• [ACTIVITY]: Which lines belong in your copy? Those from the start of the data through the line with "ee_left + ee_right", exactly as written, without any pictures.

• [MATERIAL PROVIDED]:
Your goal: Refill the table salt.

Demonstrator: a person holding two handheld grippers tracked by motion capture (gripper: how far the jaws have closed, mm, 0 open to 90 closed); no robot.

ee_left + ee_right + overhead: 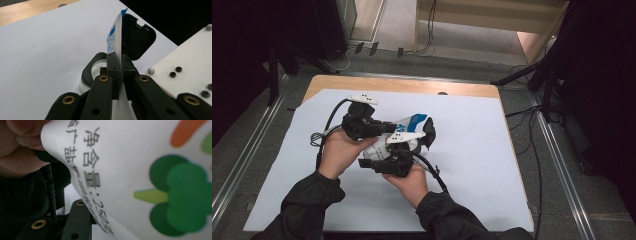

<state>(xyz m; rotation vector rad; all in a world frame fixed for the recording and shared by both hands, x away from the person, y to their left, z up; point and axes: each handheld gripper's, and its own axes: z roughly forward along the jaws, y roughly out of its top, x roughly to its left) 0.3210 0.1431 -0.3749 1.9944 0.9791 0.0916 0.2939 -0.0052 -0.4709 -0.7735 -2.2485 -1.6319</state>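
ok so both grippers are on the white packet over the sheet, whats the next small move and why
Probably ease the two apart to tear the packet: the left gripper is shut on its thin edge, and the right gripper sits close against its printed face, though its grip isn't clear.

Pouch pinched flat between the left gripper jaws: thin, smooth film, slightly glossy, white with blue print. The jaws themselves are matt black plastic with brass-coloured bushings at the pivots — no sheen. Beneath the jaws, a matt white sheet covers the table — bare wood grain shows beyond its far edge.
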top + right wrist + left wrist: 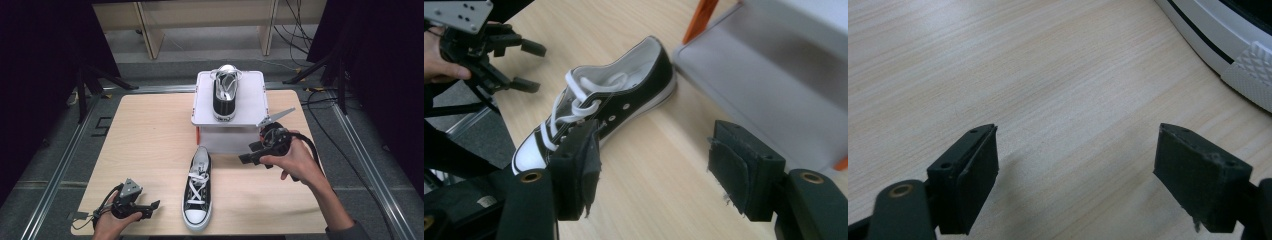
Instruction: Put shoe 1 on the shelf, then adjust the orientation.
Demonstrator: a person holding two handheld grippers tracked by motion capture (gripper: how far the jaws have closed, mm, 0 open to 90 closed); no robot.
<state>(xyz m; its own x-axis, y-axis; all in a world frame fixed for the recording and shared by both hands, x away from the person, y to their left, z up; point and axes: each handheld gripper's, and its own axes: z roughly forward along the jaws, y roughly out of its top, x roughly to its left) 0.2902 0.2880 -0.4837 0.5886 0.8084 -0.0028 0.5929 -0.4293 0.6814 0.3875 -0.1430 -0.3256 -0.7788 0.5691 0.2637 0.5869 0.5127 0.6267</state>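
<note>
The right gripper (246,159) hangs over the table (150,130) with its jaws spread and nothing between them, just in front of a white box (250,95) that stands at the table's far edge. Its jaws point left toward the black sneaker (197,190). A second black sneaker (225,92) rests on top of the box, toe toward the person. The right hand (295,162) grips from behind, forearm slanting in from the lower right, cable looping over the wrist.

The left gripper (150,207) sits low at the near left corner, jaws released and empty, just beside the sneaker's toe, with bare wood between them.

The sneaker on the table lies flat on its sole near the middle of the near edge, white rubber toe toward the person, heel close to the box, white laces loosely threaded.
</note>
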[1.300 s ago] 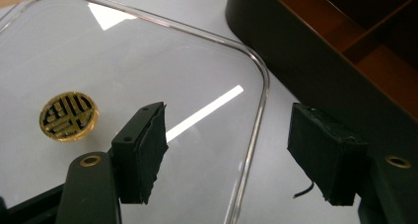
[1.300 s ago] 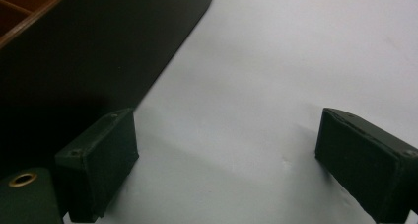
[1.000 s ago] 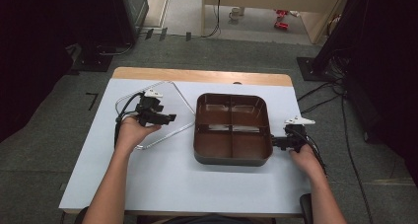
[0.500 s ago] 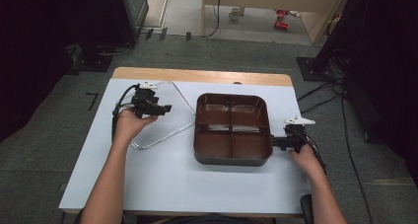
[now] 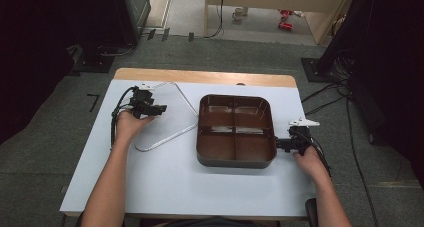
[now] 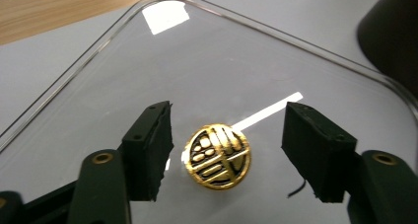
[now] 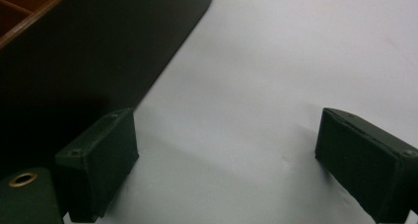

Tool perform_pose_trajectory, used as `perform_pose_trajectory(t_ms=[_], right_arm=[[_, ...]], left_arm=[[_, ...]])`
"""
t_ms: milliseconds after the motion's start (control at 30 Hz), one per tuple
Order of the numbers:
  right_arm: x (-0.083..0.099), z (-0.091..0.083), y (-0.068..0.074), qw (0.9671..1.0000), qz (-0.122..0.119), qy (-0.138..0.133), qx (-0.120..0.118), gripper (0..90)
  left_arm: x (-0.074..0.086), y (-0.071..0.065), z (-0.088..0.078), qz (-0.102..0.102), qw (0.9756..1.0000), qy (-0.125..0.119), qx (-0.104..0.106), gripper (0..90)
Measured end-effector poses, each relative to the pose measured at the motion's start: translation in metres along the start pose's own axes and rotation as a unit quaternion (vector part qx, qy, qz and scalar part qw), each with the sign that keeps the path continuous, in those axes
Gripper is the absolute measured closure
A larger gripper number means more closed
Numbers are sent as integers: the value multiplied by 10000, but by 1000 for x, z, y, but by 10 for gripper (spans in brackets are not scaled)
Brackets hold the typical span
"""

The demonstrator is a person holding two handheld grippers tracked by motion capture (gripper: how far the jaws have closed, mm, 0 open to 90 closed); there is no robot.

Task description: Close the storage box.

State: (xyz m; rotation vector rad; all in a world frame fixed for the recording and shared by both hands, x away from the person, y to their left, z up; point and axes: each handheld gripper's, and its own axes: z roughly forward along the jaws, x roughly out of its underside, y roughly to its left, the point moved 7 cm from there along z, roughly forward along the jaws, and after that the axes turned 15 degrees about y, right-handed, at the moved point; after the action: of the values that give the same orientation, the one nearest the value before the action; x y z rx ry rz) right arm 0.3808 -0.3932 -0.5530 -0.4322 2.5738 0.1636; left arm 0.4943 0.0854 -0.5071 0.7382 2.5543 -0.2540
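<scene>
A clear plastic lid (image 5: 172, 118) lies flat on the white table, left of a brown four-compartment tray (image 5: 235, 162). My left gripper (image 5: 159, 108) hovers over the lid's left part. In the left gripper view the lid (image 6: 197, 61) carries a round gold badge (image 6: 218, 156), which sits between the jaws of that gripper (image 6: 227, 125). The jaws have just been closing, and a gap is left on each side of the badge. My right gripper (image 5: 278, 143) rests open at the tray's right wall (image 7: 88, 51), with bare table between its fingers (image 7: 229, 150).
The table's wooden back edge (image 5: 200, 77) runs behind the lid. Cables (image 5: 325, 102) lie on the floor to the right. White tabletop (image 5: 190, 187) stretches in front of the tray.
My left hand has carried its gripper leftward and a little farther back over the lid. The lid, the tray and the right gripper stay where they were.
</scene>
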Motion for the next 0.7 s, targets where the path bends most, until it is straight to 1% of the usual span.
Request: perform_pose_trajectory(t_ms=[33, 100, 200, 267, 300, 333, 367, 400, 467, 533, 567, 600, 700], right_arm=[[0, 0, 0, 10000, 0, 0, 0, 85], [0, 0, 0, 10000, 0, -1, 0, 85], [0, 0, 0, 10000, -1, -1, 0, 85], [0, 0, 0, 10000, 1, -1, 0, 85], [0, 0, 0, 10000, 0, -1, -1, 85], [0, 0, 0, 10000, -1, -1, -2, 85], [0, 0, 0, 10000, -1, -1, -2, 85], [0, 0, 0, 10000, 0, -1, -1, 85], [0, 0, 0, 10000, 0, -1, -2, 85], [0, 0, 0, 10000, -1, -1, -2, 85], [0, 0, 0, 10000, -1, -2, -2, 85], [0, 0, 0, 10000, 1, -3, -2, 85], [0, 0, 0, 10000, 1, -6, -3, 85]], left_arm=[[0, 0, 0, 0, 10000, 0, 0, 381], [3, 3, 5, -103, 9999, 74, 65, 385], [9, 7, 11, -190, 9995, 230, 112, 402], [10, 8, 12, -219, 9994, 232, 115, 412], [11, 8, 13, -250, 9994, 220, 137, 439], [12, 8, 14, -253, 9994, 168, 150, 479], [12, 8, 14, -253, 9994, 168, 150, 503], [12, 6, 14, -223, 9995, 112, 168, 503], [13, 4, 14, -170, 9997, 102, 137, 579], [13, 3, 14, -178, 9997, 130, 75, 584], [12, 3, 14, -221, 9996, 165, 73, 589], [11, 2, 13, -286, 9992, 265, 57, 592], [10, 2, 11, -247, 9992, 319, 39, 594]])
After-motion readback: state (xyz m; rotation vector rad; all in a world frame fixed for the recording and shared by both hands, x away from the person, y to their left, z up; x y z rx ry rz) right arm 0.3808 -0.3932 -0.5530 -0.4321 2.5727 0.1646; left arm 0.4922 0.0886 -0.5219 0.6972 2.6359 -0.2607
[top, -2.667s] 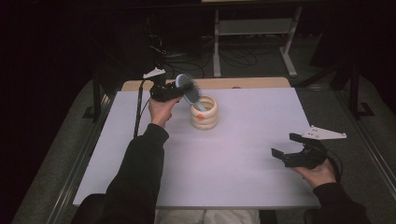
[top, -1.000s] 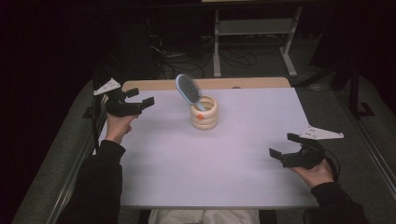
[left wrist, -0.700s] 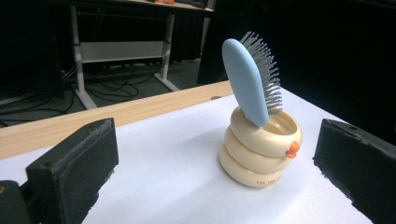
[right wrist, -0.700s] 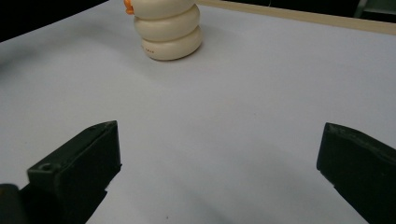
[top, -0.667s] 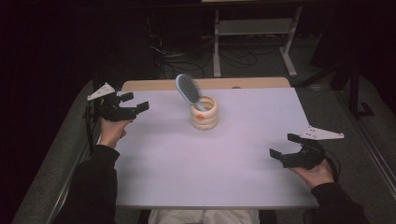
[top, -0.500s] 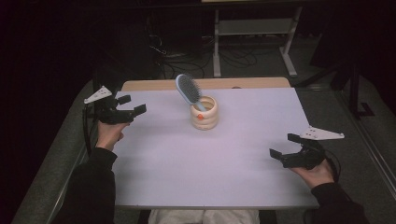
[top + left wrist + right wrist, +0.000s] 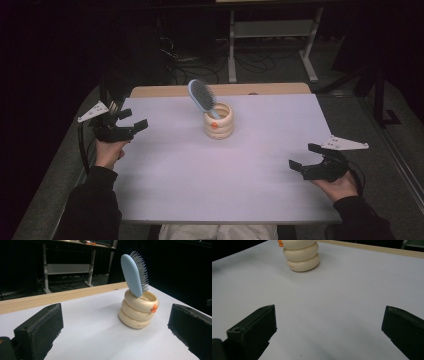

• [OUTPUT OF THE EXERCISE]:
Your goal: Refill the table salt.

Demonstrator: a person holding two handheld grippers tracked by motion capture (gripper: how far the jaws have closed, mm, 0 open to 90 closed); no robot.

ee_left + ee_right + overhead: 

The output for this exercise is now complete.